A barragem, se construída, poderá atingir diretamente três mil pessoas, além de incidir sobre uma cadeia produtiva de quinze mil trabalhadores, que gera anualmente aproximadamente R$ 100 milhões. A região movimenta uma produção diária de 55 toneladas de alimentos, liderando o plantio de aipim e milho, produtos destinados principalmente ao consumo da cidade do Rio de Janeiro.
Nesse sentido, grande parte dos atingidos ressalta a importância de continuar em suas terras. É minha sobrevivência, eu não sei fazer mais nada, dependo desta terra, sem essa terra eu não sou nada. Você vai fazer o que com 60 anos por aí em outro lugar? Temos que lutar contra a barragem. Pra barragem aqui a resposta é não e não, afirma o agricultor Dionísio, morador de um dos 142 lotes da antiga fazenda Serra Queimada, submetida à reforma agrária no ano de 2002.
Dionísio vive na região há mais de 50 anos e retira de seus três hectares uma média de 20 mil reais anualmente a partir da sua plantação de mandioca. A agricultura familiar é a principal fornecedora de alimentos básicos para a população brasileira, segundo dados do IBGE. A produção do seu Dionísio integra os 87% de toda a mandioca produzida pelos pequenos agricultores que chega à mesa dos brasileiros.
Para o membro da coordenação nacional do MAB, Leonardo Maggi, as obras devem ser suspensas até que o Governo do Estado abra um canal de diálogo com os atingidos e apresente todas as informações referentes à barragem. Exigimos a suspensão imediata de todas as obras em andamento no leito da barragem, que já foi provada ser totalmente ilegal, imoral e injusta. O governo tem que explicar para o povo quais são seu verdadeiros planos para o rio Guapiaçu, afirma.

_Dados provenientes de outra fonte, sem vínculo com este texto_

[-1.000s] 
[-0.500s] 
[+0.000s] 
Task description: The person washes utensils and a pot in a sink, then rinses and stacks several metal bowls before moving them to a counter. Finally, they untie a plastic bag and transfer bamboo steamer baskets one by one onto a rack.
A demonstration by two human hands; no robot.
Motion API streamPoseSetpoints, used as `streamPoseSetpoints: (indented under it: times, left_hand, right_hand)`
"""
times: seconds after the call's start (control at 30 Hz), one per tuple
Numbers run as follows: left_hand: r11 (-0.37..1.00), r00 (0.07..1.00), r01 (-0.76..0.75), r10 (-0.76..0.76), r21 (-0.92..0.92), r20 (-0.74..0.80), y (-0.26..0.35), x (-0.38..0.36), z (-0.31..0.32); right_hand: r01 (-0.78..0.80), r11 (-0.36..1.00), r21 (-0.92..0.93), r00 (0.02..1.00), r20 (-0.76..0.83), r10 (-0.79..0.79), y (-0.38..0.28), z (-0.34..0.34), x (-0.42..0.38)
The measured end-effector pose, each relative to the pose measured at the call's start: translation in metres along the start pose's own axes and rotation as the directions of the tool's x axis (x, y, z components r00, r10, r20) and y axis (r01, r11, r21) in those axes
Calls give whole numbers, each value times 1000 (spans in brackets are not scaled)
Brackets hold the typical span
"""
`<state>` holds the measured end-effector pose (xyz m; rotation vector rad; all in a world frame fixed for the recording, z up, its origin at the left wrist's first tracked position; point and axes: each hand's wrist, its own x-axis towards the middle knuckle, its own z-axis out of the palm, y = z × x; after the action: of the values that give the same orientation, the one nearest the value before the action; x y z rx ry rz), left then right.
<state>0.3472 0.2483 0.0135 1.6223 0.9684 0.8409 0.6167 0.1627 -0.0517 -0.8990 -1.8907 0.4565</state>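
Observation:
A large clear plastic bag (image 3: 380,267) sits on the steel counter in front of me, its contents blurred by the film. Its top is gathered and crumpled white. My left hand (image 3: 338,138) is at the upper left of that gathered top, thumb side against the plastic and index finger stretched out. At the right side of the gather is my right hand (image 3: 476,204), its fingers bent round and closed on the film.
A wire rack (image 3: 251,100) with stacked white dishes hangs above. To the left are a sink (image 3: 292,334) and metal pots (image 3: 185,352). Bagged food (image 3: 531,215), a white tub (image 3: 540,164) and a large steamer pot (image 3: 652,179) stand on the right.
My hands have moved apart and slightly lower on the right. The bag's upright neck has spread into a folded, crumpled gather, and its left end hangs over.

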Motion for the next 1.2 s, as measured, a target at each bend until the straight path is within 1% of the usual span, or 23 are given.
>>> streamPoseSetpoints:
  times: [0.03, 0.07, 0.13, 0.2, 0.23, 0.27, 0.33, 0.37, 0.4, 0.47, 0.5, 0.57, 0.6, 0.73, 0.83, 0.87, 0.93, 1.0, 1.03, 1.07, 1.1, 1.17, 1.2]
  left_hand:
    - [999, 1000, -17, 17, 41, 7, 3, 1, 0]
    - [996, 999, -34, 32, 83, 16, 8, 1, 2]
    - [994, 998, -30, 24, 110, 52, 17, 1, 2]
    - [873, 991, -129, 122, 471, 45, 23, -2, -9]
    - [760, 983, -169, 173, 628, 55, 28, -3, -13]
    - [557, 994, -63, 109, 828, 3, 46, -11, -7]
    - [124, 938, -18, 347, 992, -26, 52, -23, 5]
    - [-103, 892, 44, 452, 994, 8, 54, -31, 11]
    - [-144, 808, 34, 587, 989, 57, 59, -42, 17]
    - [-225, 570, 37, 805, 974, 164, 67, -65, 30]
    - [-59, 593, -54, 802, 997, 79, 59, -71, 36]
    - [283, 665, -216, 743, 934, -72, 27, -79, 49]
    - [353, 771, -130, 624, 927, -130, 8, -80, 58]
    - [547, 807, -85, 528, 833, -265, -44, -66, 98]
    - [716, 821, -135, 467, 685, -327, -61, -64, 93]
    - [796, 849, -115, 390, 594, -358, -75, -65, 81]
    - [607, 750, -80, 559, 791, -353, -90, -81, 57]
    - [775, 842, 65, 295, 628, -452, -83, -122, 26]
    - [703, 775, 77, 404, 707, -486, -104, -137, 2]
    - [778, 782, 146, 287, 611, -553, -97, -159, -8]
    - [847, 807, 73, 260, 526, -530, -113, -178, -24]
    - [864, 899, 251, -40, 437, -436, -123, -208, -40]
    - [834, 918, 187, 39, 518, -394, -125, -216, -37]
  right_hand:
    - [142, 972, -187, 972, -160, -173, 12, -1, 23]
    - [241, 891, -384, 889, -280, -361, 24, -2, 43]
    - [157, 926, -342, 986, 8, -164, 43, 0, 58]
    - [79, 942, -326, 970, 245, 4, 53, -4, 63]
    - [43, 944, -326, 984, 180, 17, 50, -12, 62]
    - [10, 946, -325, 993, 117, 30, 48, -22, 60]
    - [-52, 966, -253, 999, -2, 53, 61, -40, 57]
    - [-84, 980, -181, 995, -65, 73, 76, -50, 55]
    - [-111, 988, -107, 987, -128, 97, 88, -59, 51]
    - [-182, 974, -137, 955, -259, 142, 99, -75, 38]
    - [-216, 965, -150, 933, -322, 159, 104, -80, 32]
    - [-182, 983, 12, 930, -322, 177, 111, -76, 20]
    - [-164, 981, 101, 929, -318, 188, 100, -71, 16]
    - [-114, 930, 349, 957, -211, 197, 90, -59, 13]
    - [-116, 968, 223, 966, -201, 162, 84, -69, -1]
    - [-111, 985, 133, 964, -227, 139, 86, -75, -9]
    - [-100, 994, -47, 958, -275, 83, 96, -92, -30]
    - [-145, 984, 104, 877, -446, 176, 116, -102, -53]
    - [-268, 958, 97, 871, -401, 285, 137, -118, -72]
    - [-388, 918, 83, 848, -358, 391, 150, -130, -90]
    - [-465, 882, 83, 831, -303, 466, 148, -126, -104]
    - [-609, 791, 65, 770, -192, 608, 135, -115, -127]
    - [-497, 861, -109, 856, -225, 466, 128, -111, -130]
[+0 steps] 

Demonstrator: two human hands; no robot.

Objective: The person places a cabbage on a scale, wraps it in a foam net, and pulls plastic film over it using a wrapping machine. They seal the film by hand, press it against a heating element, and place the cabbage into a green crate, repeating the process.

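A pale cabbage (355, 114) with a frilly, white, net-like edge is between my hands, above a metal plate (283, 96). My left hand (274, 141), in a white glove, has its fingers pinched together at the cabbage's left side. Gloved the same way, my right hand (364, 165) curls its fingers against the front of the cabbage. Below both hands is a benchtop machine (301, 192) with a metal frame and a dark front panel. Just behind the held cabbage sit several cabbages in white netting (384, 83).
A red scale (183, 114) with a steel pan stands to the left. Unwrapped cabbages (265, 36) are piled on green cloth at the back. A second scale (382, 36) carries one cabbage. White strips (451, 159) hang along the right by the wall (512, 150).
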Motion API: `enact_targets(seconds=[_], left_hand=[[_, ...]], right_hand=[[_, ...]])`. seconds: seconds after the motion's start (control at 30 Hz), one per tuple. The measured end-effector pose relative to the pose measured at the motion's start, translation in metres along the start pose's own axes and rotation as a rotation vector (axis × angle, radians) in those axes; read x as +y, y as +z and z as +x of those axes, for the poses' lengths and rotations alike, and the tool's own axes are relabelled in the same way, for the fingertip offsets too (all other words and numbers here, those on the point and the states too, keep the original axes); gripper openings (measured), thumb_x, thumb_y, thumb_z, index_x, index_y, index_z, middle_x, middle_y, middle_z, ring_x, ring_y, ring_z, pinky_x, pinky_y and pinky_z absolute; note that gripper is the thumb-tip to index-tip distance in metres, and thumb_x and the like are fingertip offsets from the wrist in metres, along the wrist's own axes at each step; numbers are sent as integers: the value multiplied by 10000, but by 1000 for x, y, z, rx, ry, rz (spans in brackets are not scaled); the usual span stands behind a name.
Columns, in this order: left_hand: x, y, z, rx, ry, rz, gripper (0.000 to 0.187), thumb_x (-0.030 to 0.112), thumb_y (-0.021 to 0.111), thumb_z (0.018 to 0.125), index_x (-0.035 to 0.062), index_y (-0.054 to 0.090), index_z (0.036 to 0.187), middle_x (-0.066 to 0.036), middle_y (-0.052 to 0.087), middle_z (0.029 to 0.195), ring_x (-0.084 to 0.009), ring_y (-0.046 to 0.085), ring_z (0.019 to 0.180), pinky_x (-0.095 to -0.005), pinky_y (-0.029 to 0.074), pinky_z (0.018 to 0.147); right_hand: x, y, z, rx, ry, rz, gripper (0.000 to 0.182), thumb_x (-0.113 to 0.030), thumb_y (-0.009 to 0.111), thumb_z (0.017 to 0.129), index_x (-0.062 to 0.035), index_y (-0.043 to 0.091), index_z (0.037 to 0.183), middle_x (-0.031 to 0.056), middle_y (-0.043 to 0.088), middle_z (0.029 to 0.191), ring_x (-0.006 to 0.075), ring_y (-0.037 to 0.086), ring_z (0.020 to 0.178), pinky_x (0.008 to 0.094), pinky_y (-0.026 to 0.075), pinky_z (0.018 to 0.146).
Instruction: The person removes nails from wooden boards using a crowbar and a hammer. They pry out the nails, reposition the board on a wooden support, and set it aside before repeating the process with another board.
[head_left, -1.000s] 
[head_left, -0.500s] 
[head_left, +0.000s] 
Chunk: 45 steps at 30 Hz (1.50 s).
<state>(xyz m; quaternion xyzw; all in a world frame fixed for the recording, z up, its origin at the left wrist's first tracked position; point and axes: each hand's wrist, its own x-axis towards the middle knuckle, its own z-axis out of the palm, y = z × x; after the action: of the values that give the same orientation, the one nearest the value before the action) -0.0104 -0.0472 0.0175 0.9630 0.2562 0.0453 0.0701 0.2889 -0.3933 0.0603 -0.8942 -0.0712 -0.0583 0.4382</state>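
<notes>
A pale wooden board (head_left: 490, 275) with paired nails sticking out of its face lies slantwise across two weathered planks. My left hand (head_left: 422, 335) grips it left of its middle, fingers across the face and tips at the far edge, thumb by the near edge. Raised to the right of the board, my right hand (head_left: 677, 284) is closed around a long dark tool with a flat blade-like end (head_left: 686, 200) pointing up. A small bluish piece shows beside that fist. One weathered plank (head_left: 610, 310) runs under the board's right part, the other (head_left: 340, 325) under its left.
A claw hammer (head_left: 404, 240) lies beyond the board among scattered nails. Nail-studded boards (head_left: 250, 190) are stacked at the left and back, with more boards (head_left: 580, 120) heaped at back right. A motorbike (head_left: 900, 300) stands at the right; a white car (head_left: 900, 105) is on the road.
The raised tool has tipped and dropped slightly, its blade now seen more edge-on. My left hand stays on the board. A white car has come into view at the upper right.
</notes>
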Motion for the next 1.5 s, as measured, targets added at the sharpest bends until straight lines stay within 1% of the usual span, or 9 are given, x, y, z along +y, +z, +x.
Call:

Ao final do evento foram tirados como encaminhamentos a abertura de uma Audiência Pública permanente para consulta da população, além da criação de um Grupo de Trabalho específico na Alerj para pensar alternativas ao projeto de barragem de Guapiaçu.
Uma nova audiência foi agendada para o próximo mês.
Irregularidades
O membro da Associação de Geógrafos Brasileiros e do Grupo de Trabalho sobre os impactos de grandes empreendimentos no espaço agrário do Rio de Janeiro, Eduardo Barcellos, aponta diversas irregularidades no processo de licenciamento da barragem do Guapiaçu.
A primeira e mais grave é o duplo papel exercido pela Secretaria de Meio Ambiente, que ao mesmo tempo é proponente e avaliadora do projeto. Ela está avaliando uma proposta que ela mesma propôs. É uma fragilidade enorme do ponto de vista institucional, você não tem um licenciamento isento, afirma.
Além disso, o pesquisador assinala irregularidades nos decretos expropriatórios, publicados pelo Governo Estadual em setembro e novembro de 2013, sem um parecer oficial do Instituto Estadual do Ambiente (INEA), órgão ambiental responsável no Rio de Janeiro. Eles declararam uma área de utilidade pública que nem sequer foi avaliada pelo órgão ambiental. Isso fratura todo o processo de licenciamento, que seria apresentar os estudos ambientais, fazer as audiências públicas, consultar a população pra depois decidir a viabilidade do projeto, ressalta.
O decreto ainda prevê uma indenização de 5 mil reais para cada hectare desapropriado. Como a região do Guapiaçu é formada por pequenas propriedades minifúndios de 3 a 4 hectares – a indenização para cada família ficaria entre 15 e 20 mil reais em média. Você não consegue comprar um barraco na região metropolitana do Rio de Janeiro por esse valor, ressalta Eduardo.